As stated previously, for OSL, IRLS, TL, dates, the calibration process consisted of subtracting the reported BP date from the publication year while for OH the reported BP date was subtracted from 195064,117,144,185,270,278,343. The dates were converted into calendar years and reported as a 95% probability calendar range (BCE/CE).

For all methods, and when available, the dataset also includes the description of the dated sample type and the taxonomic identification. Questionable measurements are flagged under a notes field in the dataset records (e.g., when there were discrepancies among different measurements/dating methods or dates did not agree with known chronological boundaries for a cultural layer). Problematic dates often originated from mixed/unclear contexts72,186,187,196.

Quality control

We developed four chronometric quality control criteria for the scientific dates and used them to grade dates in the dataset into classes. The first criterion is based on a combination of stratigraphic integrity and reliability and is applied to all dates in the dataset to grade them into four classes (Class A–D, with A being the most secure and reliable, and D being the least secure and reliable) (Fig. 1 and Tables 2, 3). The other three criteria were only applied to 14C dates and are based on (i) whether the date was obtained on short or long lived plant material (i.e., the potential presence of an old wood effect)337, (ii) the possible presence of an aquatic radiocarbon reservoir effect344, and (iii) the accuracy of the chronometric determination (Fig. 1 and Table 4). In each of these cases, dates were assigned into three classes (Class A–C), again with A being the most reliable and C being the least reliable. A description of how the quality control criteria were applied is provided below.

Table 2 Date qualities defining classes in the stratigraphic integrity and reliability quality control measure.
Table 3 Country and regional summaries of dating methods and quality control (chronometric hygiene based on stratigraphic integrity and reliability of the dates), highlighting the scarcity of Class A dates in the Wanyika database.
Table 4 Grading scheme for 14C dates for plant and aquatic materials, and accuracy of chronological determination.

Stratigraphic integrity and reliability grading

The stratigraphic integrity for each date was evaluated by assigning points to dates based on the following system (Column BI).
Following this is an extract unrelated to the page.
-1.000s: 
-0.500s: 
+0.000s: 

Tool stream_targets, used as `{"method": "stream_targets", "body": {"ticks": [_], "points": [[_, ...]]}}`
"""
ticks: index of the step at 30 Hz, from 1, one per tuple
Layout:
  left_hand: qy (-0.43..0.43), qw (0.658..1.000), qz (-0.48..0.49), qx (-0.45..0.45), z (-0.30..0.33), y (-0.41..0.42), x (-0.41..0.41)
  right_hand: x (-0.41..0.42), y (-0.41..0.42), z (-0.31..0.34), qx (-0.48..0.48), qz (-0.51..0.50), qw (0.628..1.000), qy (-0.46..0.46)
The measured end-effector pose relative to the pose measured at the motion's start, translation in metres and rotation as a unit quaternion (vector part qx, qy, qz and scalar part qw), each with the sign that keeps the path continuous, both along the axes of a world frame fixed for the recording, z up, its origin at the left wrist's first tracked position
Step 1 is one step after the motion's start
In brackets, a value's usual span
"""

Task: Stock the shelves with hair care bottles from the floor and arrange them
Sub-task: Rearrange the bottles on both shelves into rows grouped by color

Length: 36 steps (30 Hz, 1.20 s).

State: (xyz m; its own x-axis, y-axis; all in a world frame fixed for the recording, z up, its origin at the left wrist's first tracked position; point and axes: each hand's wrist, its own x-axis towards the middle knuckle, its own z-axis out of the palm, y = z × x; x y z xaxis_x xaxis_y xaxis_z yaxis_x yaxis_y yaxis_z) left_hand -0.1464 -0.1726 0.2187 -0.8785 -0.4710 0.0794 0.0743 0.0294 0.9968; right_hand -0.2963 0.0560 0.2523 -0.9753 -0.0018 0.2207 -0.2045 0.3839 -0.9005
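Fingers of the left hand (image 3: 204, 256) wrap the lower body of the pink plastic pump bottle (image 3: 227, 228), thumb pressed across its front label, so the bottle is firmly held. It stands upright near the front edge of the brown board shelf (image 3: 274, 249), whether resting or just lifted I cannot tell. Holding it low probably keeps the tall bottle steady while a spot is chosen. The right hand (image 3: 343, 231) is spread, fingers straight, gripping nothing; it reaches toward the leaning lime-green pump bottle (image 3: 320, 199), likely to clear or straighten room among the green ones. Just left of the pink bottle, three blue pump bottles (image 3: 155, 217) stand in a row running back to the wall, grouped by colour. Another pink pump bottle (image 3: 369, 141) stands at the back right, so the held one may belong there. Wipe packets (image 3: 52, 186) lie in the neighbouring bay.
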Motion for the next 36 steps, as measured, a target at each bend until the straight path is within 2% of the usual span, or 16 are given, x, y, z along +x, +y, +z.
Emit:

Six points were given to a date if the authors of the original publication indicated that it was reasonably well associated with its archaeological context (i.e. the stratigraphic integrity was not questioned). Three points were given to a date that was questioned by either the original authors or in a subsequent publication, for example because the date is more recent than that of the overlying context, or older than that of the underlying context, possibly due to bioturbation. Finally, zero points were awarded to a date that had no contextual information, which is recorded as ‘Unreported’ in Column J. Radiocarbon dates on ratite eggshell and dates obtained using obsidian hydration (OH), which have been shown to be unreliable dating methods30,64,280,337,343, were treated as questioned dates and awarded three points, unless they had no context details in which case they were awarded zero points. Notes on the stratigraphic integrity of a date are found in Column BH of the dataset. We did not undertake any evaluation of the stratigraphic integrity of individual dates other that which has been reported in the published literature.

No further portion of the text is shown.